Member of the Cultural Affairs Committee Krista Aru said that vocational education taught people to do something themselves. She thinks that, already in basic schools, young people should be shown what working means.
Deputy Chairman of the Estonian School Students Councils Union Mikk Tarros said that students of vocational schools did not want to see themselves as simple workers but rather as entrepreneurs. He added that the integration of entrepreneurship studies, and self management should be used in vocational education more than it had been done so far.
Minister of Education and Research Mailis Reps told the Cultural Affairs Committee about the plans of financing vocational education. The Minister explained that it was planned to make the financing of vocational schools similar to the allocating of money to institutions of higher education. “Besides basic financing, it is planned to pay the vocational schools additional money for the number of graduates, and what the movement of young people in the school is like, and how good the quality indicators are,” Reps said.

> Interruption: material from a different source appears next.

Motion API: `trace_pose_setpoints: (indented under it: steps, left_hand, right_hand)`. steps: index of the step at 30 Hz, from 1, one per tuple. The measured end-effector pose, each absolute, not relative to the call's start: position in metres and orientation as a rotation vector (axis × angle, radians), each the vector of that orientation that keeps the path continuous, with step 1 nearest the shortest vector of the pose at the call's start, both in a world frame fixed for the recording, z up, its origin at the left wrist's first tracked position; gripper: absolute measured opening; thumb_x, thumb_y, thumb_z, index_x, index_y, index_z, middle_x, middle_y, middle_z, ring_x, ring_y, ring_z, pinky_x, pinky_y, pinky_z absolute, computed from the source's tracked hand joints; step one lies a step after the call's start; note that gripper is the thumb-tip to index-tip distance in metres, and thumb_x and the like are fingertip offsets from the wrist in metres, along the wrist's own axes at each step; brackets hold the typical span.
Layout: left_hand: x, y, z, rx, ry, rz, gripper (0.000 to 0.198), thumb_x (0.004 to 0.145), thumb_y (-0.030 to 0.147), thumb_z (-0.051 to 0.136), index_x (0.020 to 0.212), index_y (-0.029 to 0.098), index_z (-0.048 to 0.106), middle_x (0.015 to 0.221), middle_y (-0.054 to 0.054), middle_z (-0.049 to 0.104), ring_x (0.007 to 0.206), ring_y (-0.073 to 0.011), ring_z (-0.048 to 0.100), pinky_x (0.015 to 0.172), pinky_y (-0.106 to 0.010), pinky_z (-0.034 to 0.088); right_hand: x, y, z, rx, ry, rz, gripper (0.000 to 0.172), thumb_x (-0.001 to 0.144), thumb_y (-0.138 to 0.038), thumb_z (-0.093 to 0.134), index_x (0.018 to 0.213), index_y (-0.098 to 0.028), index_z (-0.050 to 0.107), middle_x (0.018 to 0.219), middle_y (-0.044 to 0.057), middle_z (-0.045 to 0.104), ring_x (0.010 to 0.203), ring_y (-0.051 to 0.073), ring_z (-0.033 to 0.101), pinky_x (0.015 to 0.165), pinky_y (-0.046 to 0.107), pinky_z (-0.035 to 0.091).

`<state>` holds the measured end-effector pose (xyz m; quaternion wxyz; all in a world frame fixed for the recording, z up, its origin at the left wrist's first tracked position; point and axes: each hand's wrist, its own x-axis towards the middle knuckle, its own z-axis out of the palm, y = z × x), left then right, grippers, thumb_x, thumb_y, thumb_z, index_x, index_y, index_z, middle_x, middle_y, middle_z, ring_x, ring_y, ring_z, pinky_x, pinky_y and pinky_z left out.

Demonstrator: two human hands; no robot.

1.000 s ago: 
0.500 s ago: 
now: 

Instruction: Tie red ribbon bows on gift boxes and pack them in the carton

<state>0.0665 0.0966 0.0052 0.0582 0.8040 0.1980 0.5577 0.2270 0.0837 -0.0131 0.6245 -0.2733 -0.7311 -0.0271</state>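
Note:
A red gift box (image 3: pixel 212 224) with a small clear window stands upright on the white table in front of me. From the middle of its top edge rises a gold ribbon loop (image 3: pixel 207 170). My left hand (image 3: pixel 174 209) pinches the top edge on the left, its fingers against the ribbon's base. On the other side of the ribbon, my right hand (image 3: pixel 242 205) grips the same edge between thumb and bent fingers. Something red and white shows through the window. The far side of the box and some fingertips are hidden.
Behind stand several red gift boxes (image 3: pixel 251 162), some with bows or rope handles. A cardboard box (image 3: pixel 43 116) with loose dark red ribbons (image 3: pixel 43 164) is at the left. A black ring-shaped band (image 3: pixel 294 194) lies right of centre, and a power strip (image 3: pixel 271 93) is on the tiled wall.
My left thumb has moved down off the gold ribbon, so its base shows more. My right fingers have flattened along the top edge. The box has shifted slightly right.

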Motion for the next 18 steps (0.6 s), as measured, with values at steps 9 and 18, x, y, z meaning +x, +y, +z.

During the last decade, the number of educational institutions providing vocational education has decreased by 15 schools. In this school year, 33 vocational educational institutions operate in Estonia. The network of state vocational educational institutions has continuously been reformed and smaller schools have been merged with larger vocational training centres, and the number of private vocational schools has also decreased significantly. At the moment, around 25,000 persons are acquiring vocational education. At the same time there are more than 30,000 persons in the country who have no profession and who could be sent to vocational schools.
Each year, around 5000 students discontinue their studies in vocational training. Among young people, the main reasons for discontinuing are wrong choice of profession, low motivation to study, social immaturity, but also family problems and financial problems, and conflicts with teachers or fellow students. In the case of adult students, the main problem is combining the studies with other obligations.